# Your task
Take the line that contains "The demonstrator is" as the first and the last line of the material as the final one; set down exactly the lines in that span.
Collected material START
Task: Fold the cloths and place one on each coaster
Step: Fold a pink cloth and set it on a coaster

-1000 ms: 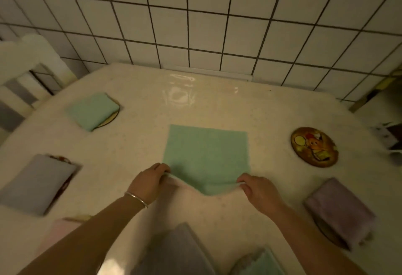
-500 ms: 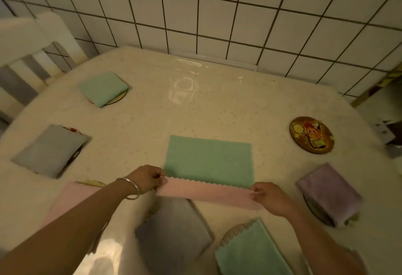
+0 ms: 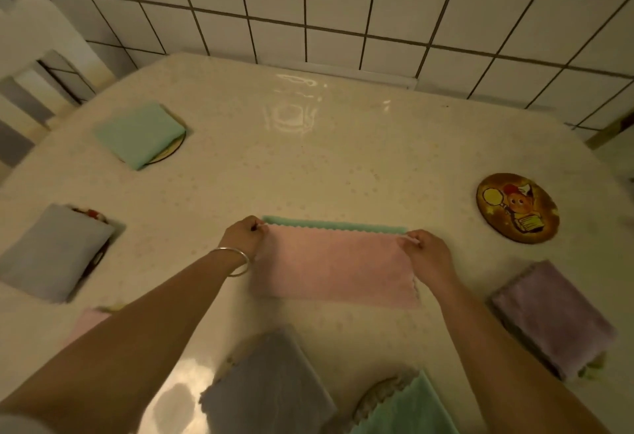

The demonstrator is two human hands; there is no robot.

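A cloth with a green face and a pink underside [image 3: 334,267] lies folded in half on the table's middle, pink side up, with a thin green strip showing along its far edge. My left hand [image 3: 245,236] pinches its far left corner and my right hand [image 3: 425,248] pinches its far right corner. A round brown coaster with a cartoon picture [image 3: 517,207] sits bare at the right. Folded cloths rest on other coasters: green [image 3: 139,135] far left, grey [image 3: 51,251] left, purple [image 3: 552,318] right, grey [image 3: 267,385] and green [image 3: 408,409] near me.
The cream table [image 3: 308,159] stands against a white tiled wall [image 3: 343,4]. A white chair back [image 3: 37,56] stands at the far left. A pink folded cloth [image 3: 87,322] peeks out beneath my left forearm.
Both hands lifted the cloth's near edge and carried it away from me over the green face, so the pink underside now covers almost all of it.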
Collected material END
# Problem solution
The demonstrator is two human hands; there is no robot.

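A cloth with a green face and a pink underside [image 3: 334,267] lies folded in half on the table's middle, pink side up, with a thin green strip showing along its far edge. My left hand [image 3: 245,236] pinches its far left corner and my right hand [image 3: 425,248] pinches its far right corner. A round brown coaster with a cartoon picture [image 3: 517,207] sits bare at the right. Folded cloths rest on other coasters: green [image 3: 139,135] far left, grey [image 3: 51,251] left, purple [image 3: 552,318] right, grey [image 3: 267,385] and green [image 3: 408,409] near me.
The cream table [image 3: 308,159] stands against a white tiled wall [image 3: 343,4]. A white chair back [image 3: 37,56] stands at the far left. A pink folded cloth [image 3: 87,322] peeks out beneath my left forearm.
Both hands lifted the cloth's near edge and carried it away from me over the green face, so the pink underside now covers almost all of it.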

No further work remains in this exercise.